Date: Mar 30, 2013 4:26 PM
Author: Guest
Subject: Re: Using classes instead of sets
On 2013-03-29, Shmuel Metz <spamtrap@library.lspace.org.invalid> wrote:

> In <f8ral8lndkanp4gd70pu1fmblq4g912o74@4ax.com>, on 03/29/2013

> at 06:07 AM, quasi <quasi@null.set> said:

>>There are certain concepts for which sets are inadequate and classes

>>come to the rescue. For example, we need the class concept if we

>>want to define an equivalence on the collection of all groups, since

>>that collection is not a set.

> There's no such set in ZFC, but there are set theories in which it

> exists aqnd is a set.

I do not see how that can be the case, excluding Quine's

_New Foundations_, which has lots of its problems.

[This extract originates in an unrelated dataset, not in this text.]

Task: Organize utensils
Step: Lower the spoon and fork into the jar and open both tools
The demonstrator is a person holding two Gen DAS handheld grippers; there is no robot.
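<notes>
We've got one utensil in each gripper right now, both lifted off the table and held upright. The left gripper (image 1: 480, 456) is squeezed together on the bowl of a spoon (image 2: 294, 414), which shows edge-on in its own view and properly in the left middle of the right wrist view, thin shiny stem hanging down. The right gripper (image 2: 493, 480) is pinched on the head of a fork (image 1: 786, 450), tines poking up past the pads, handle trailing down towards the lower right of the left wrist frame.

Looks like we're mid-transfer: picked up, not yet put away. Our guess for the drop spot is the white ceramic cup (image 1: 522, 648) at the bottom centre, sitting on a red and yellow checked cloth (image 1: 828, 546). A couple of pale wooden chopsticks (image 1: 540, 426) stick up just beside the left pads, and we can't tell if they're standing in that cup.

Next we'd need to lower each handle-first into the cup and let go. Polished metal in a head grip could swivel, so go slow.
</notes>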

There must be as many groups equivalent to a given group

as there are sets, as {<x,y>: y \in g} for a given group g

has an obvious operation which makes the class of elements

a group isomorphic to g. This even holds if the group is

a proper class. So the collection of all groups is at least

as large as the collection of all sets.

--

This address is for information only. I do not claim that these views

are those of the Statistics Department or of Purdue University.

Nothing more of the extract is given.